___ Provided data

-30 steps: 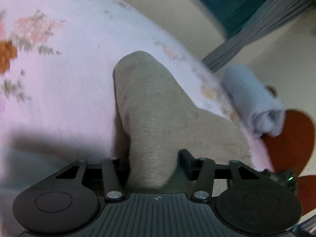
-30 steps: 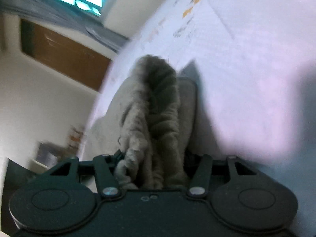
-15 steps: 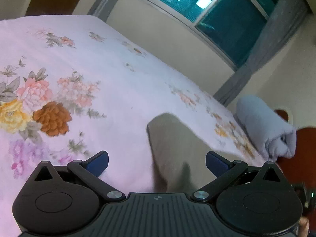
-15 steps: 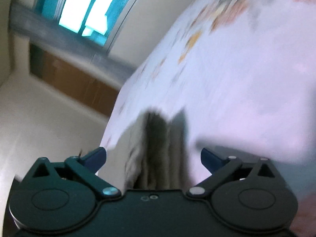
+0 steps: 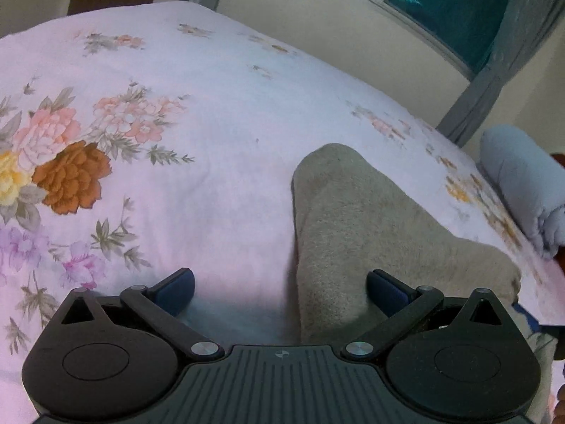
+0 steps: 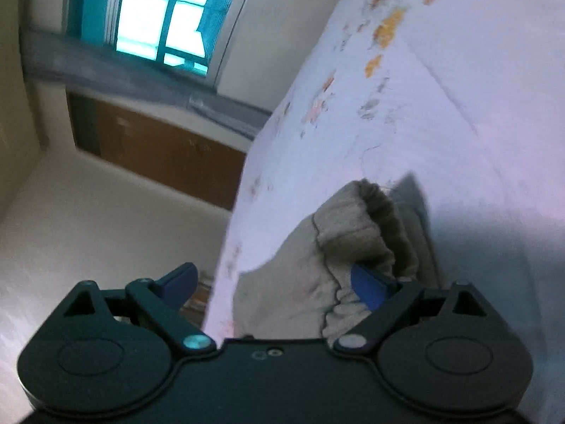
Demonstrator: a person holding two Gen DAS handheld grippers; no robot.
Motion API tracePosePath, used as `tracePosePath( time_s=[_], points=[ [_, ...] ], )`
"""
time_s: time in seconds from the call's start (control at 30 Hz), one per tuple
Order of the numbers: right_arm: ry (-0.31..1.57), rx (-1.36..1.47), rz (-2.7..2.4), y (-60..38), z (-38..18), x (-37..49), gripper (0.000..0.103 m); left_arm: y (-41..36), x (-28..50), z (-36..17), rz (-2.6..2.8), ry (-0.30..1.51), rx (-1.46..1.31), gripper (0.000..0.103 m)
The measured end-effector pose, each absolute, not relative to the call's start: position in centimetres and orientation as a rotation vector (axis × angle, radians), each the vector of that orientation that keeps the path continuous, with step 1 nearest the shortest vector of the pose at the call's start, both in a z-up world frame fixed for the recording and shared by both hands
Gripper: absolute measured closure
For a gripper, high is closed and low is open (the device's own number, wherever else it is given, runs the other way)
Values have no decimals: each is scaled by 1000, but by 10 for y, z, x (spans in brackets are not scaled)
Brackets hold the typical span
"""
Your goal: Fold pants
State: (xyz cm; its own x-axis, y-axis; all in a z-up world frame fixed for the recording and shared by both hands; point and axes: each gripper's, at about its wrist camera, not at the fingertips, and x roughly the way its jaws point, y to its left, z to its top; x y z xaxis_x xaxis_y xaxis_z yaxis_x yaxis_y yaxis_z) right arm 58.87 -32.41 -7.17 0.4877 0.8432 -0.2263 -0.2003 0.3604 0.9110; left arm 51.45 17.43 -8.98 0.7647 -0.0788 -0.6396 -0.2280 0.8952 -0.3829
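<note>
Bedroom setup: big bed with a pink floral bedsheet [image 5: 219,113], a window up behind it and a rolled blue blanket [image 5: 522,183] off at the far right edge. From the left wrist view, the pants [image 5: 370,219] are a beige fleecy bundle lying flat on the sheet, running from under the tool out toward the middle of the bed. The left gripper [image 5: 280,291] is spread wide and holding nothing; one finger sits over the fabric, the other over bare sheet. From the right wrist view it's tilted and a bit blurry, but you can see the ribbed elastic end of the pants bunched up and standing a little proud instead of flat. The right gripper [image 6: 273,288] is also released, one blue pad tucked right against that gathered edge. My worry is that pad snagging the elastic as it moves, dragging the top layer and wrecking the fold, since thick fleece springs open easily.
</note>
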Motion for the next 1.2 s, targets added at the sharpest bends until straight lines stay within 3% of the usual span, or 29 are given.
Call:
tracePosePath(
  time_s=[0.1, 0.2, 0.5, 0.53, 0.63, 0.73, 0.93, 1.03, 1.1, 1.13, 1.2],
  points=[
    [804, 957, 774, -331, -65, 584, 21, 182, 513, -81, 64, 701, -498, 0],
    [713, 873, 778, -332, -37, 576, 10, 188, 504, -68, 58, 644, -520, 0],
    [718, 933, 816, -285, -28, 598, 8, 149, 436, -65, -24, 618, -504, 0],
    [744, 909, 752, -284, -37, 600, 8, 145, 435, -75, -12, 671, -482, 0],
    [810, 907, 676, -291, -54, 602, 28, 141, 426, -84, -12, 688, -443, 0],
    [744, 922, 751, -313, -32, 570, 13, 145, 409, -70, -20, 636, -452, 0],
    [781, 880, 844, -334, -29, 502, 13, 144, 395, -88, 1, 638, -450, 0],
    [846, 909, 738, -343, -51, 496, 31, 148, 393, -80, 21, 656, -468, 0],
    [805, 901, 714, -353, -34, 484, 18, 150, 376, -62, 44, 622, -464, 0],
    [748, 852, 699, -357, -18, 472, 6, 151, 365, -55, 54, 596, -449, 0],
    [645, 755, 708, -368, 13, 443, 6, 151, 337, -40, 99, 566, -402, 0]
  ],
)
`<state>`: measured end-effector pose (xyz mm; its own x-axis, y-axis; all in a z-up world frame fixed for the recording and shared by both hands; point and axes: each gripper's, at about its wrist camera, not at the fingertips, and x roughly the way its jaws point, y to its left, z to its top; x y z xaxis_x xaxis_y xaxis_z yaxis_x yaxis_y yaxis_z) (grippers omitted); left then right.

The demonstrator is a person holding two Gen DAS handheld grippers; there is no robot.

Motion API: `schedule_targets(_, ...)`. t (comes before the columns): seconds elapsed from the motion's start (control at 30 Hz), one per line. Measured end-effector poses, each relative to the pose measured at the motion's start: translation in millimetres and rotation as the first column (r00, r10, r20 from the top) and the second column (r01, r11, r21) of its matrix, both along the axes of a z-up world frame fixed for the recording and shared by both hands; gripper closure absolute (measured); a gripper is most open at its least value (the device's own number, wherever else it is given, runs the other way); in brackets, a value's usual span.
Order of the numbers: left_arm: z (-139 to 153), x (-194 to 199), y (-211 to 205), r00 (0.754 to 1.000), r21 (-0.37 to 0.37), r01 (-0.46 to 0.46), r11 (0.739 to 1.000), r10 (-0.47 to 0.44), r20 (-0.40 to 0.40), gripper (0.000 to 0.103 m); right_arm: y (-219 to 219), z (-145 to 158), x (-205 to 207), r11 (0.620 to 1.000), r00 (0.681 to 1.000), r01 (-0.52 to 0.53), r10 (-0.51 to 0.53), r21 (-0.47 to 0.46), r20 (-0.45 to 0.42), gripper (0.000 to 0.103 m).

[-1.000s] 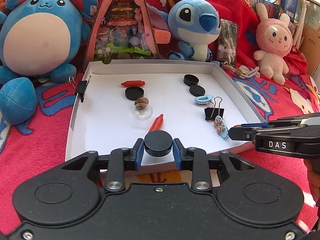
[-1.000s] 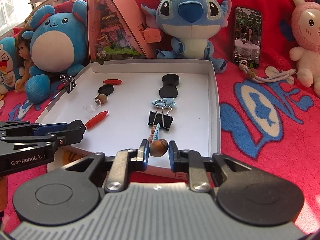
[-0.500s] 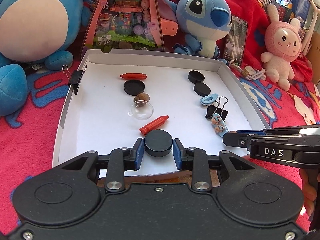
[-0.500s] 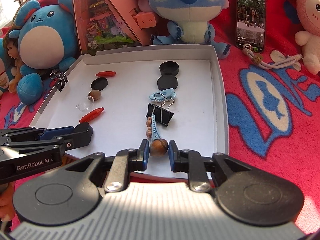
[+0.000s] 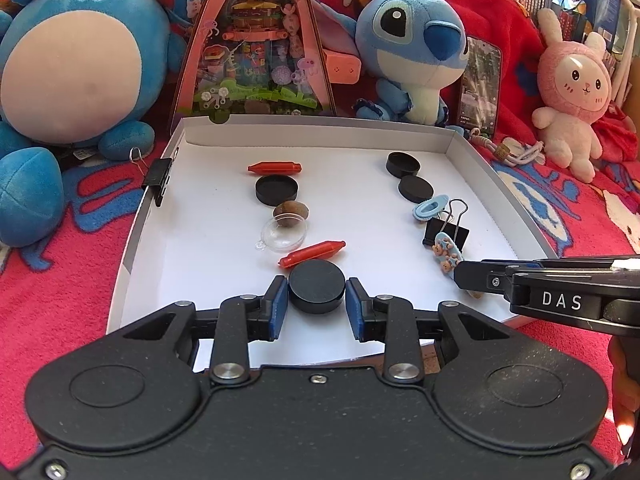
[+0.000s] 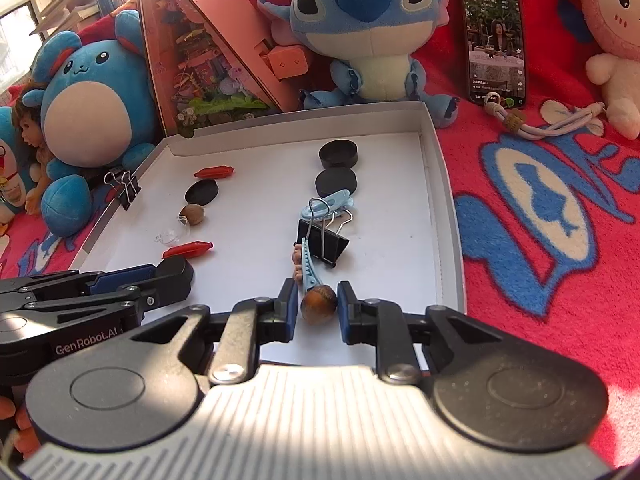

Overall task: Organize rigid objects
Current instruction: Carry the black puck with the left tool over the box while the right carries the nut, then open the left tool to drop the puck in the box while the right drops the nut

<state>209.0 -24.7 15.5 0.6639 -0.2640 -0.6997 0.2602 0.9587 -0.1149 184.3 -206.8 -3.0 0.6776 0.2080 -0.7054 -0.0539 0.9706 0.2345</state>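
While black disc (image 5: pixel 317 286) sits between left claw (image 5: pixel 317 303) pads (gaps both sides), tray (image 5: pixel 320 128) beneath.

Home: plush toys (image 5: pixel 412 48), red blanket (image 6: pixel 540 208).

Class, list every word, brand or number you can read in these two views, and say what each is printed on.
"DAS": on the right gripper, seen from the left wrist.
"GenRobot.AI": on the left gripper, seen from the right wrist.
Phone screen text: too small to read.
Pink toy box lettering: too blurred to read.
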Motion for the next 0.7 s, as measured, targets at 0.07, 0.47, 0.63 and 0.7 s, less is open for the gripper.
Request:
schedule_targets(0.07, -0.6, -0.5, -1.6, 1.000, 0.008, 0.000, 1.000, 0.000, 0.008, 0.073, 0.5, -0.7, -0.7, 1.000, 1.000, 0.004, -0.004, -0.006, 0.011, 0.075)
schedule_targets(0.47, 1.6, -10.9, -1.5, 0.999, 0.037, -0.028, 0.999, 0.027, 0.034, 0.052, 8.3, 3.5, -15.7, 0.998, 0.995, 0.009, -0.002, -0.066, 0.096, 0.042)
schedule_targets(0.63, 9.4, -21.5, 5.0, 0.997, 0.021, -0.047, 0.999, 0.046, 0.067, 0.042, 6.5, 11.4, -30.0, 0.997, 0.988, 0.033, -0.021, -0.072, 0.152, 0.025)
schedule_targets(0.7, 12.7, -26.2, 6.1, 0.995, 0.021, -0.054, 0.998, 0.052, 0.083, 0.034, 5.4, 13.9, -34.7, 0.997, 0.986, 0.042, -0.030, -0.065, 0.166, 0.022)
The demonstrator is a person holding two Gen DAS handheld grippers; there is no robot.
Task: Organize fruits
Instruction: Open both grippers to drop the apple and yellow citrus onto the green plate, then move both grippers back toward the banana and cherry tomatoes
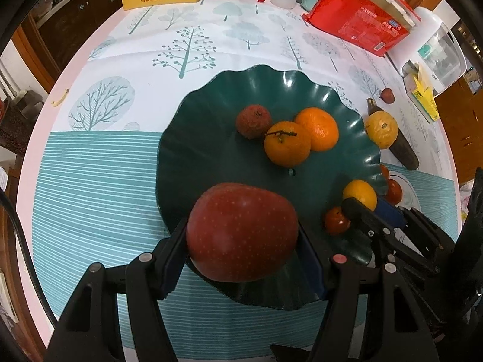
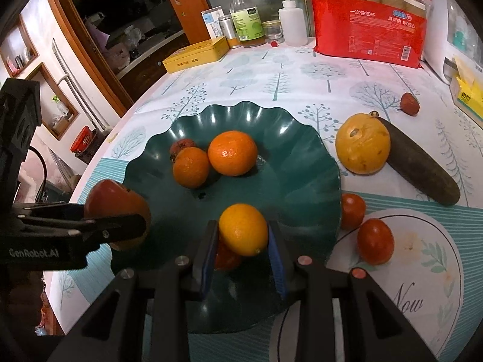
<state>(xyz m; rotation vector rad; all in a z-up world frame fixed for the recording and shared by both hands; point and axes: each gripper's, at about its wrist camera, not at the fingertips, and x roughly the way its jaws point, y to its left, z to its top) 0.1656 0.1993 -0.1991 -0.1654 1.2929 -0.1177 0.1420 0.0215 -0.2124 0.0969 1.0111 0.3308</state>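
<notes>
Small red fruit [image 2: 225, 256] half-hidden, perhaps tomato.

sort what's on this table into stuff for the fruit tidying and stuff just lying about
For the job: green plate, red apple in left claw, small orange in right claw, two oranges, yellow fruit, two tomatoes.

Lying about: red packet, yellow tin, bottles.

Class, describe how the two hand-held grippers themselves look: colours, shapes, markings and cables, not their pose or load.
Both are matte black plastic frames with angular struts. The left hand-held gripper and right hand-held gripper have flat fingers with blue pads and round silver and reddish pivot pins. The left one's side reads "GenRobot.AI" in white, and a black cable trails beside it.
</notes>
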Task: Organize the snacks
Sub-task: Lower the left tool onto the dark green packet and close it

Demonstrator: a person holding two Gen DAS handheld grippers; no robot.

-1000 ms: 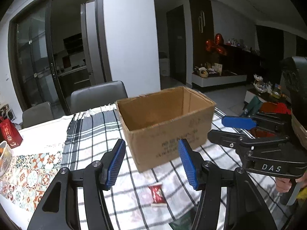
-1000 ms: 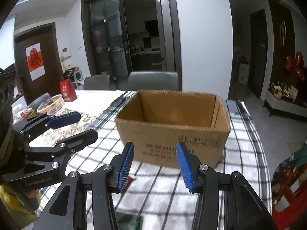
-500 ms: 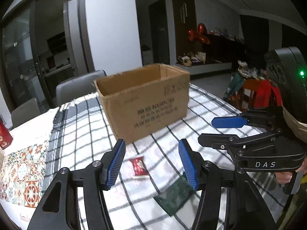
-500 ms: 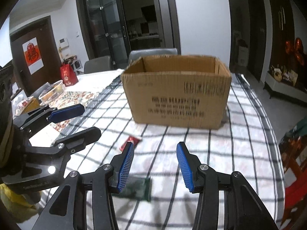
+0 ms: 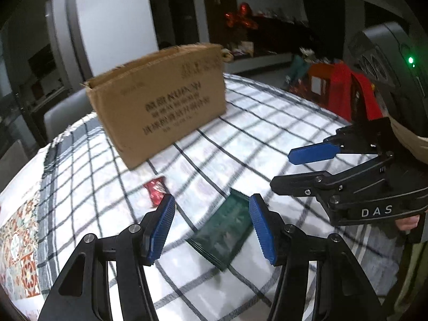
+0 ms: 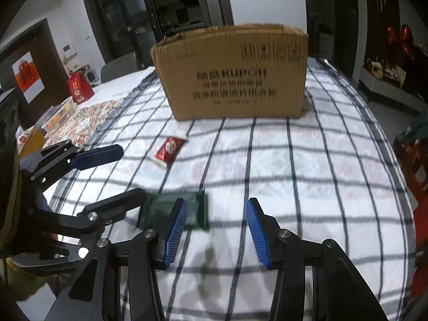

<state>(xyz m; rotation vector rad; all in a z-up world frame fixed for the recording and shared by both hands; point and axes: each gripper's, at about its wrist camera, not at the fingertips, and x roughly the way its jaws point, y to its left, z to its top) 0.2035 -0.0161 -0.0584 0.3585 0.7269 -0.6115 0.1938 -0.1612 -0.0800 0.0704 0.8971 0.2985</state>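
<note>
While the cardboard box (image 6: 232,72) fills the upper centre, both grippers — left gripper (image 5: 211,226), right gripper (image 6: 215,231) — hang partly open and empty above the green packet (image 5: 223,231).

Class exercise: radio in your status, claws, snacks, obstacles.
Both claws, left and right, open, empty. Green packet and red packet on cloth, outside box. Nothing in the way.

both tools, left tool (image 5: 211,227) and right tool (image 6: 215,231), gape empty, angled downward.
</note>
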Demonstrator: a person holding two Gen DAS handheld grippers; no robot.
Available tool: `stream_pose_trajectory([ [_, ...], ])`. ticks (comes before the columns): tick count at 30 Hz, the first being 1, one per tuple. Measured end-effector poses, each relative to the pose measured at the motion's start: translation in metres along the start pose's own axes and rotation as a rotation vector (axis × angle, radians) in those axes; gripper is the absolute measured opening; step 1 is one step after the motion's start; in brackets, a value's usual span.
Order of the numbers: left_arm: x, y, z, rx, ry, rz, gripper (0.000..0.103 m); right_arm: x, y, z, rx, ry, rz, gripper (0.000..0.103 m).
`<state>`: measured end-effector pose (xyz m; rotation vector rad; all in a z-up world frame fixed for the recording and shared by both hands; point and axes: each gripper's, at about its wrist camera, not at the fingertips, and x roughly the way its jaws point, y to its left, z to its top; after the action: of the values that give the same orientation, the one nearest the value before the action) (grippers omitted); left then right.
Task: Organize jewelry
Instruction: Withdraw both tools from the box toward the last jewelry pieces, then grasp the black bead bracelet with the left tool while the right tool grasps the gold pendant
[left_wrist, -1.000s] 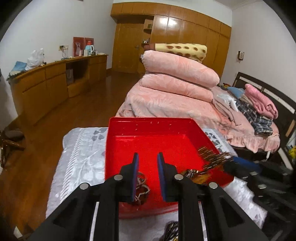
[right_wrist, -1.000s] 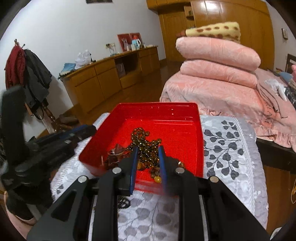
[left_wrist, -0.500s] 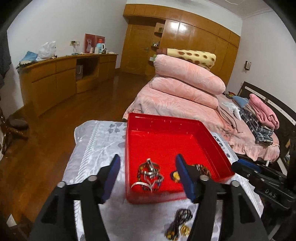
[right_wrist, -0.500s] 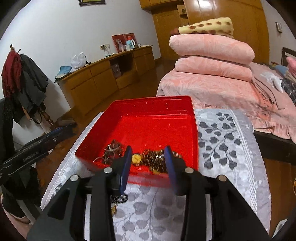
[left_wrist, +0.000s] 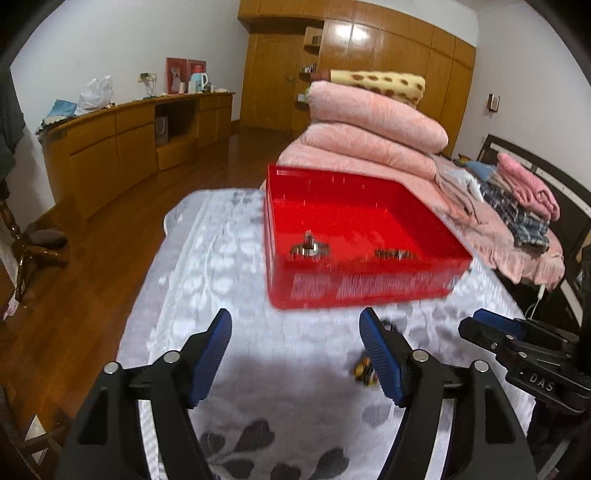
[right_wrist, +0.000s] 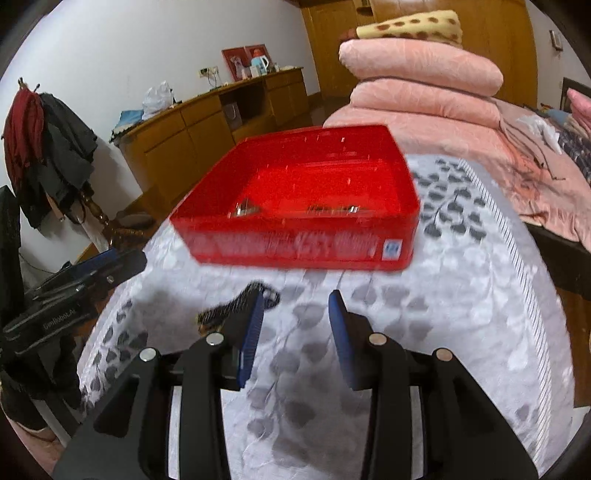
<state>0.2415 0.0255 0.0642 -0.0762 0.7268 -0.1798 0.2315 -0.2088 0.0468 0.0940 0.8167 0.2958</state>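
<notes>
Red plastic tray (left_wrist: 354, 295), square, set on a worktop covered by a grey-white leaf-print cloth (left_wrist: 229, 280); same tray (right_wrist: 295, 247) in the right wrist view, with a small blue-and-white sticker (right_wrist: 392, 248) on its near wall. Contents: silver-toned tangle of jewelry (left_wrist: 309, 248) at the tray's left, dark beaded strand (left_wrist: 394, 254) at its right (both blurred; finer detail not legible).

Outside the tray, on the cloth: dark beaded piece with yellow beads (left_wrist: 364, 369), lying just beside the left gripper's right finger; the same piece (right_wrist: 236, 306) appears in the right wrist view next to the right gripper's left finger, partly hidden by it.

Left gripper (left_wrist: 295, 343): blue-padded fingers (left_wrist: 212, 354) spread wide, nothing between them, over bare cloth short of the tray.

Right gripper (right_wrist: 295, 325): fingers (right_wrist: 341, 339) spread apart, holding nothing, also short of the tray.

Background: pink folded quilts (left_wrist: 373, 125), wooden sideboard (left_wrist: 122, 147), wardrobe (left_wrist: 354, 66).
</notes>
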Motion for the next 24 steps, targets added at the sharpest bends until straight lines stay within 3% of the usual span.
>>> stream_pose_trajectory([
  [11,0.007,-0.002,-0.034,0.019,0.069,0.002,0.071,0.018,0.034,-0.027,-0.029,0.071,0.014,0.036],
  [24,0.01,0.011,-0.037,0.001,0.083,-0.01,0.071,0.041,0.049,-0.027,-0.042,0.115,0.006,0.033],
])
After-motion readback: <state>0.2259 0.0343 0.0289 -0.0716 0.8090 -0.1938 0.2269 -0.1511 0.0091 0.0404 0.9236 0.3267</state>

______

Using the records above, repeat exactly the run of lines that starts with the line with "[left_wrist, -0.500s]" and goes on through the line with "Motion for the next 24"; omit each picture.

[left_wrist, -0.500s] 
[right_wrist, -0.500s] 
[left_wrist, +0.000s] 
[right_wrist, +0.000s] 
<state>0.2415 0.0255 0.0642 -0.0762 0.7268 -0.1798 0.2315 -0.2088 0.0468 0.0940 0.8167 0.2958</state>
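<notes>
Red plastic tray (left_wrist: 354, 295), square, set on a worktop covered by a grey-white leaf-print cloth (left_wrist: 229, 280); same tray (right_wrist: 295, 247) in the right wrist view, with a small blue-and-white sticker (right_wrist: 392, 248) on its near wall. Contents: silver-toned tangle of jewelry (left_wrist: 309, 248) at the tray's left, dark beaded strand (left_wrist: 394, 254) at its right (both blurred; finer detail not legible).

Outside the tray, on the cloth: dark beaded piece with yellow beads (left_wrist: 364, 369), lying just beside the left gripper's right finger; the same piece (right_wrist: 236, 306) appears in the right wrist view next to the right gripper's left finger, partly hidden by it.

Left gripper (left_wrist: 295, 343): blue-padded fingers (left_wrist: 212, 354) spread wide, nothing between them, over bare cloth short of the tray.

Right gripper (right_wrist: 295, 325): fingers (right_wrist: 341, 339) spread apart, holding nothing, also short of the tray.

Background: pink folded quilts (left_wrist: 373, 125), wooden sideboard (left_wrist: 122, 147), wardrobe (left_wrist: 354, 66).
</notes>
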Motion for the next 24 steps, targets added at the sharpest bends until straight lines stay within 3% of the usual span.

Nothing else is needed to complete the answer.